What you have to do → Omit pictures and quote the listing below line by line, from its start through the line that holds "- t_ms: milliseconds".
========
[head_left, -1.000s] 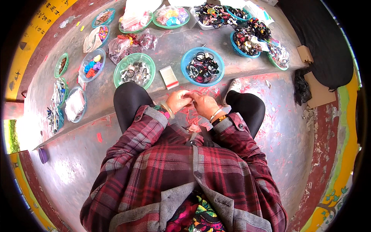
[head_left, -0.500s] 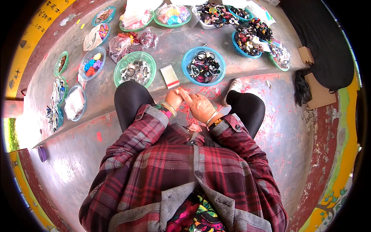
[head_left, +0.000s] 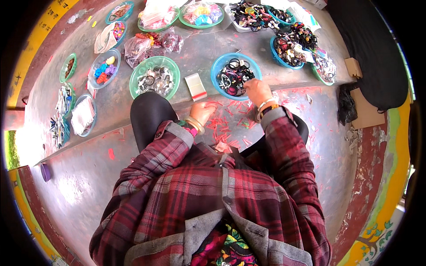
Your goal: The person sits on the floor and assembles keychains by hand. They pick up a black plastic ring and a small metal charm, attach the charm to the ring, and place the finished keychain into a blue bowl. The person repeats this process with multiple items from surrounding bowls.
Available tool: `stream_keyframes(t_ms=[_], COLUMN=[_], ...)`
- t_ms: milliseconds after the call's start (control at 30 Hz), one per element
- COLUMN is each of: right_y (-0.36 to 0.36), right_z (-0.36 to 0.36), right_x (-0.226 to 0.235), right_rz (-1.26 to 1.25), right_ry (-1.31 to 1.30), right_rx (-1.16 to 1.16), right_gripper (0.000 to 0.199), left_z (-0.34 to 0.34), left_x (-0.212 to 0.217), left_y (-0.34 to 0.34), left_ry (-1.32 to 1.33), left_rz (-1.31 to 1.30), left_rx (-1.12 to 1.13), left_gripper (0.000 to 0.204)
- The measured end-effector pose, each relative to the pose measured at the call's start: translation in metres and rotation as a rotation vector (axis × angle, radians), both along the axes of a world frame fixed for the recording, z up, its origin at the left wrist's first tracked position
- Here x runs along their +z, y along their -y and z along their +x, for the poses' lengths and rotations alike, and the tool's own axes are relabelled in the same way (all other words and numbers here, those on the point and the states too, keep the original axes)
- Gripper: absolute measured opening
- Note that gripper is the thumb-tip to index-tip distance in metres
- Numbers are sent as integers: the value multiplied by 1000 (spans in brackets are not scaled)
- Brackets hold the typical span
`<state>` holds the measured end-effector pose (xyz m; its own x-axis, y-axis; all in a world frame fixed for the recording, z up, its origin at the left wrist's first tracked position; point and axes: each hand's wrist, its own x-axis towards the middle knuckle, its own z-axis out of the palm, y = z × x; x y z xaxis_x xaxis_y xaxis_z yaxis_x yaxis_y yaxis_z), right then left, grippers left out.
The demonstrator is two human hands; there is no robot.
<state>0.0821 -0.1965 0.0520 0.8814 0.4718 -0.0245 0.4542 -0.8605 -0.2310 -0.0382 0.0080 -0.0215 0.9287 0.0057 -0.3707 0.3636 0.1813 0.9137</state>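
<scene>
My left hand (head_left: 202, 112) is closed in front of my left knee. Its fingertips pinch something small, perhaps a reddish strip, too small to make out. My right hand (head_left: 258, 92) reaches over the right edge of a round blue basket (head_left: 255, 71), its fingers bent together at the contents. Black hair ties (head_left: 233, 80) fill that basket; whether a tie is between my fingers cannot be seen. Between this basket and a green basket (head_left: 176, 84) of small clear and silvery pieces lies a small white open box (head_left: 194, 84) with a red edge.
Further baskets stand on the raised ledge: coloured pieces (head_left: 105, 71) at left, black hair ties (head_left: 290, 49) at right. Plastic bags (head_left: 137, 48) lie behind the green basket. Red scraps (head_left: 219, 128) litter the floor between my knees. A cardboard piece (head_left: 368, 111) lies at right.
My right hand has left my left hand and moved forward and right to the blue basket. My left hand stays near the same place, closed.
</scene>
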Motion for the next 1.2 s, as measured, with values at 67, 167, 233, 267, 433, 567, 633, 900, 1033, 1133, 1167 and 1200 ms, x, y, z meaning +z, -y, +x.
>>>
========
Response for this exercise →
[head_left, -1.000s] 
[head_left, -0.500s] 
[head_left, +0.000s] 
Your goal: The person sits on the floor and assembles keychains by hand. They pick up a black plastic ring and a small metal charm, attach the charm to the ring, and place the finished keychain into a blue bowl. The person repeats this process with multiple items from surrounding bowls.
Available tool: `stream_keyframes(t_ms=[_], COLUMN=[_], ...)`
- t_ms: milliseconds after the call's start (control at 30 Hz), one per element

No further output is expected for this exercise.